Nella parte successiva dell'articolo viene raccontato un articolo
scientifico in cui spiegano che la specie umana è sempre vissuta
all'interno di un intervallo molto ristretto di temperature, in luoghi
dove il clima sosteneva una abbondante produzione di cibo.
Con il
riscaldamento globale la banda (di temperature ottimali) si sta
improvvisamente spostando verso nord, di conseguenza, secondo l'articolo
scientifico il nostro pianeta potrà subire un aumento nelle temperature
più grande nei prossimo cinquant'anni di quello che c'è stato nei
seimila anni passati tutti insieme.
Entro il 2070 il tipo di zone
estremamente calde come quelle del Sahara che adesso sono meno dell'1%
delle superfici terrestri del pianeta potrebbero diventare quasi un
QUINTO delle superfici terrestri, di conseguenza potenzialmente una
persona ogni tre persone oggi viventi si verrebbero a trovare fuori
dalla nicchia climatica in cui la specie umana aveva prosperato per
millenni.
Molti resteranno a patire caldo estremo, fame e caos politico,
ma altri saranno obbligati a partire.
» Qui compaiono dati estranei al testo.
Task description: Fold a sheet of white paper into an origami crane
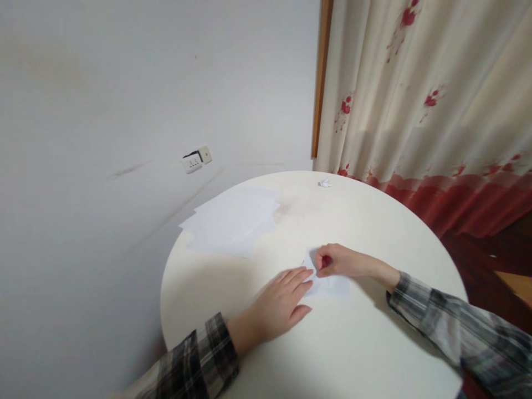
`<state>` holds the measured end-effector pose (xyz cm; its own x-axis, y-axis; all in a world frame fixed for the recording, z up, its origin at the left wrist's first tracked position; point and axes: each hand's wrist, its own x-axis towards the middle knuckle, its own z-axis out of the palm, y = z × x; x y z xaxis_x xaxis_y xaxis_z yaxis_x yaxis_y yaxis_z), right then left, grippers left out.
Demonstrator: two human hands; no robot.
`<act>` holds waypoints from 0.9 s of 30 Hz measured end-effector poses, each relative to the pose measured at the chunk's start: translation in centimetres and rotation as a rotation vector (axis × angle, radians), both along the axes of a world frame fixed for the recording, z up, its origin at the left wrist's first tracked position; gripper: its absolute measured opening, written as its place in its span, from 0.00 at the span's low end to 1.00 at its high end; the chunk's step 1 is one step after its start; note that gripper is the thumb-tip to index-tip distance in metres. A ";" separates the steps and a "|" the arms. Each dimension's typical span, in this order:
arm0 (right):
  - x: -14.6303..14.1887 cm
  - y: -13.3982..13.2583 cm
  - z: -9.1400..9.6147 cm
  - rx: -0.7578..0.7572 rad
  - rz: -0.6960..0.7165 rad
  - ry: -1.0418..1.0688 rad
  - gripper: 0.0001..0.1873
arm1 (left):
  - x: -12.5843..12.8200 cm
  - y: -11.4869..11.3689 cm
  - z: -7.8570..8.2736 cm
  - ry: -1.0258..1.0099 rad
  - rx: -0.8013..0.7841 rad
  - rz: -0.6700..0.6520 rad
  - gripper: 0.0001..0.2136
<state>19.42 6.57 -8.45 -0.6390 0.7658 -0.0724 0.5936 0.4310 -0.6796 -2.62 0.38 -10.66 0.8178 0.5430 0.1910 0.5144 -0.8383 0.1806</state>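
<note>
A small white folded paper point(328, 284) lies near the middle of the round white table point(374, 343). My left hand point(279, 306) rests flat on the table with fingers stretched out, its fingertips on the paper's left edge. My right hand point(337, 260) is curled, its fingers pressed together on the paper's upper part, thumb tucked in. Both sleeves are plaid.
A loose stack of white sheets point(233, 220) lies at the table's far left. A small crumpled white paper piece point(325, 182) sits at the far edge. Behind are a wall with a socket point(196, 160) and a flowered curtain point(419, 105).
</note>
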 end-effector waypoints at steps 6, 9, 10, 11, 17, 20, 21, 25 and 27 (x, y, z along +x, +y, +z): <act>0.2 0.2 -0.2 -0.071 0.050 -0.024 0.10 | 0.0 -0.1 -0.1 -0.007 -0.035 -0.019 0.21; 0.1 0.1 -0.1 -0.047 0.055 -0.062 0.08 | 0.1 -0.1 0.3 0.008 -0.033 -0.032 0.20; 0.0 0.0 0.0 -0.028 0.051 -0.077 0.08 | 0.2 -0.1 0.4 0.015 -0.031 -0.032 0.20; 0.0 -0.1 0.1 -0.006 0.047 -0.090 0.07 | 0.2 -0.1 0.4 0.019 -0.031 -0.030 0.20; -0.3 -0.3 0.3 0.078 0.034 -0.142 0.06 | 0.0 0.3 0.1 0.021 -0.066 -0.062 0.23; -0.2 -0.3 0.0 0.170 0.002 -0.144 0.04 | -0.2 0.4 0.0 0.030 -0.107 -0.066 0.25; -0.2 -0.3 -0.1 0.191 -0.006 -0.145 0.03 | -0.3 0.4 0.1 0.032 -0.118 -0.067 0.25; -0.2 -0.3 -0.2 0.181 -0.027 -0.153 0.02 | -0.7 0.3 0.4 0.044 -0.141 -0.069 0.26; -0.3 -0.4 0.0 0.169 -0.042 -0.158 0.02 | -1.0 0.2 0.6 0.058 -0.144 -0.067 0.26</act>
Viene anche citato un altro studio
scientifico del 2017 secondo cui entro il 2100 le temperature potranno
aumentare fino al punto che in alcune luoghi, incluse parti dell'India
e della Cina est, uscire all'aperto per poche ore "porterebbe alla morte
anche le persone più in buona salute".
Le zone da cui sono iniziate le migrazioni a causa del clima sono Sudest
asiatico: da cui i migranti vanno verso MedioOriente, Europa, N.
America/mentre dalla zona subsahariana del Sahel africano i migranti
fluiscono verso le coste e le città.
L'articolo prosegue affermando che
se le migrazioni via dai climi troppo caldi dovessero raggiungere
l'ordine di grandezza che le attuali ricerche indicano come probabile si
andrebbe verso una vasta ri -mappatura delle popolazioni mondiali.
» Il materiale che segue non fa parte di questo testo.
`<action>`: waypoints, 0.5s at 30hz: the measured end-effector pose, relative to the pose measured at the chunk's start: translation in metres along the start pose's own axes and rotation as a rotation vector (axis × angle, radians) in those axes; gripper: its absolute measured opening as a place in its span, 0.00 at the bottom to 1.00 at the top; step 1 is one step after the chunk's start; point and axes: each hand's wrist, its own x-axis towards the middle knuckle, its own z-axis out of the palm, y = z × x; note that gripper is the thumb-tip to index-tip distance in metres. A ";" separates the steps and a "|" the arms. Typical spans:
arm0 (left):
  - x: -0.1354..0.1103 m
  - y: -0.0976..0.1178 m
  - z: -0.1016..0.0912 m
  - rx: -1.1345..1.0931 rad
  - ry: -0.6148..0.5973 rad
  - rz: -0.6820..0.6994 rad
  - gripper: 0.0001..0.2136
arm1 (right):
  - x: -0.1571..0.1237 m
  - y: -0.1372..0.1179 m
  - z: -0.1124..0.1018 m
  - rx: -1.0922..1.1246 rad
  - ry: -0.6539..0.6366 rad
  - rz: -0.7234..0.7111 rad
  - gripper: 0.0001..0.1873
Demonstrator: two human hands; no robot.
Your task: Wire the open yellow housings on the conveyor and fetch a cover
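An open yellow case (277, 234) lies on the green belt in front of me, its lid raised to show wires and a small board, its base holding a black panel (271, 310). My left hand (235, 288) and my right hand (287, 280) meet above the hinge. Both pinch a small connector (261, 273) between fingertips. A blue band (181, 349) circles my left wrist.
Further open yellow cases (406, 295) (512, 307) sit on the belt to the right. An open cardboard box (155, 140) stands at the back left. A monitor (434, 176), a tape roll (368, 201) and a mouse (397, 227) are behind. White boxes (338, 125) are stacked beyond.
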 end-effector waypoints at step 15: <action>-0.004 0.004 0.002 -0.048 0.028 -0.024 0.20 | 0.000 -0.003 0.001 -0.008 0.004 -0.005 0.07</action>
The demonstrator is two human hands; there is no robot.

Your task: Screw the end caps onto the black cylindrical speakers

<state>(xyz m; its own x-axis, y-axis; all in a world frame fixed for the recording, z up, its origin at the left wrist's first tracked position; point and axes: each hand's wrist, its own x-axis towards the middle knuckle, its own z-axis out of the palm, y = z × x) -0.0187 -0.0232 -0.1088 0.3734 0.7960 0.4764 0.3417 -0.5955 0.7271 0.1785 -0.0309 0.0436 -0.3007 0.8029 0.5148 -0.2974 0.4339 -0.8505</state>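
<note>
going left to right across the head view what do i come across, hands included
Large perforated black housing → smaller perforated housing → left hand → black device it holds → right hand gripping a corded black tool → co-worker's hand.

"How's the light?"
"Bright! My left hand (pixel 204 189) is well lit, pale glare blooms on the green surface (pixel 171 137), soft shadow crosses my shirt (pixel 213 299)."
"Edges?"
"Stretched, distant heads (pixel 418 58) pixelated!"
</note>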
L'articolo prosegue a lungo, viene anche presentato il progetto di
creare un modello per capire meglio le forze e l'ordine di grandezza
delle migrazioni climatiche rispetto ad un'area più ampia, per
realizzare questo il New York Times Magazine e ProPubblica si sono uniti
con il Pulitzer Centre per creare per la prima volta un modello sul modo
in cui avverranno le migrazioni.
Hanno studiato l'America centrale
usando dati climatici e di sviluppo-economico per esaminare un ventaglio
di scenari, negli scenari climatici più estremi più di 30 milioni di
migranti andrebbero verso i confini USA nei prossimi 30 anni.
Il modello mostra che le risposte politiche sia al cambiamento
climatico, sia alle migrazioni possono portare a futuri enormemente diversi.
Nelle successive pagine esaminano oltre alle migrazioni conseguenti alle
siccità e alle coltivazioni che vengono perse anche le conseguenze
dell'aumento del livello dei mari.
Adesso si apprende che gli scienziati
del clima hanno sottostimato i futuri dislocamenti (di persone) dovuti
all'aumento del livello del mare di un fattore tre, il probabile conto
totale a livello globale potrebbe arrivare a 150 milioni di persone.
L'articolo prosegue per molte pagine ancora. All'interno dell'articolo
ci sono i link per accedere alle letture degli articoli scientifici citati.